SUMMARY, EXPLANATION AND LIMITATIONS:
Langerin (CD 207) is a 40 kDa protein, a group II transmembrane oligosaccharide receptor expressed by epidermal Langerhans cells. This protein has an unique carbohydrates-binding site (CRD), which with recognize mannose residues. Langerin has a transmembrane segment, an extracellular and intracellular region. It is directly related with Birbecks granules. It is also involved in the superficial cellular material uptake of the immature dendritic cells. Dendritic cells are antigen presenting cells (APC) which are needed to initiate a T cell-mediated specific immune response.
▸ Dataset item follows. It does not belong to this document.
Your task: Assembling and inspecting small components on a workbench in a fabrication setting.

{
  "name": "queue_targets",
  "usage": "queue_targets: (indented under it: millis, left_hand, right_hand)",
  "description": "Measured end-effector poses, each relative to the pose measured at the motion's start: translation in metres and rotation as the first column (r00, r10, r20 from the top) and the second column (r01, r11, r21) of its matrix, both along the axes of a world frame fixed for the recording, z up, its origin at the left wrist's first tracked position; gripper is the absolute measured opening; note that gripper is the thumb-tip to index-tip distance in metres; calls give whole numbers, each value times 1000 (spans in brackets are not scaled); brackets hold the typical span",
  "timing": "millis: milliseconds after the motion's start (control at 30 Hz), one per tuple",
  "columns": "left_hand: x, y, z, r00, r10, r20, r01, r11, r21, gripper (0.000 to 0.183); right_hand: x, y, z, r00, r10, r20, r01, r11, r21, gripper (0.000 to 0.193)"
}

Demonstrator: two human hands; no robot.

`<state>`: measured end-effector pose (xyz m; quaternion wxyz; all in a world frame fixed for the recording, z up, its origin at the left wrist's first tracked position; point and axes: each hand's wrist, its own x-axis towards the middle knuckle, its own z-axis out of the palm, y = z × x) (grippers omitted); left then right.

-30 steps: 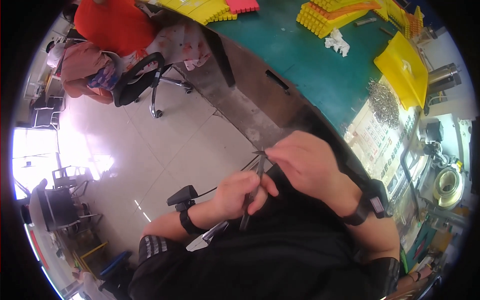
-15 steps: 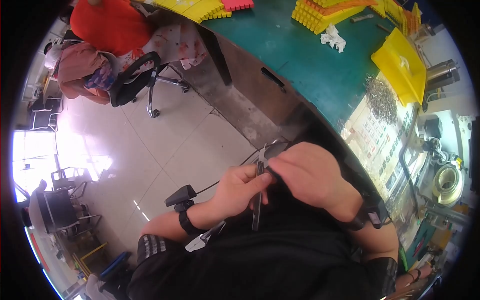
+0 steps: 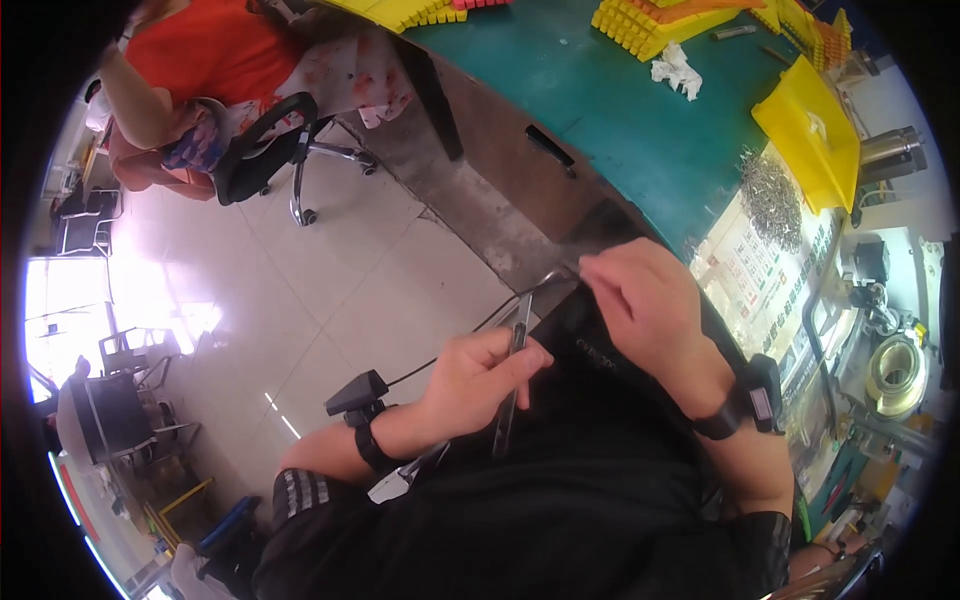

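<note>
My left hand (image 3: pixel 472 385) is closed around a slim dark strip-like tool (image 3: pixel 517 345) with a pale metal tip. The tool stands nearly upright in front of my black shirt, its thumb side toward me; its exact kind is unclear. My right hand (image 3: pixel 645 305) is up to the right of the tool's tip, apart from it. Its fingertips are pressed together, and whatever they may hold is too small or hidden to make out. Both wrists carry black bands with small devices.
At right is a green worktable (image 3: pixel 640 140) with a yellow tray (image 3: pixel 810 135), a pile of small metal pieces (image 3: pixel 770 205), crumpled white tissue (image 3: pixel 677 70) and yellow blocks (image 3: pixel 630 30). Machine parts (image 3: pixel 893 365) stand at far right. A person in red (image 3: pixel 215 50) sits at upper left.
My right hand has moved up and right, away from the tool in my left hand. My left hand stays almost in place. The seated person's arm has come into view.
</note>
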<state>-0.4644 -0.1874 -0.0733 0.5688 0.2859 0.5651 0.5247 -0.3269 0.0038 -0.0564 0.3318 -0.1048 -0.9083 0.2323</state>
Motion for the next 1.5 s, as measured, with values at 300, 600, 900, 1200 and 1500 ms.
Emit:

Dendritic cells are localized in no-lymphoid tissues; they are immature cells, whose primary function is the antigen uptaking through the special endocytic structures in their specialized surface membrane or through macropinocytosis. Dentritic cells migrate to secondary lymphoid tissues maturing until they become an efficient antigen presenting cell. During the mature process, dendritic cells loose adhesion receptors, E-Cadherins like molecules and Birbeck’s granules disappear. Although langerin is surface localized, it can be quickly uptaken. In fact, langerin is a powerful membrane superposition inductor and zipping, forming Birbeck’s granules. It has been suggested that these granule induction is a consequence of the antigen capturating function from langerin, allowing a no-classic antigen processing.
Immunogen: Recombinant protein of 29kDa corresponding to the external domain of human Langerin.
Staining pattern: Cell membrane and granule cytoplasmic.
Positive control: Tissue sample from skin.
This antibody is designed for the specific localization of human langerin using IHC techniques in formalin-fixed, paraffin-embedded tissue sections.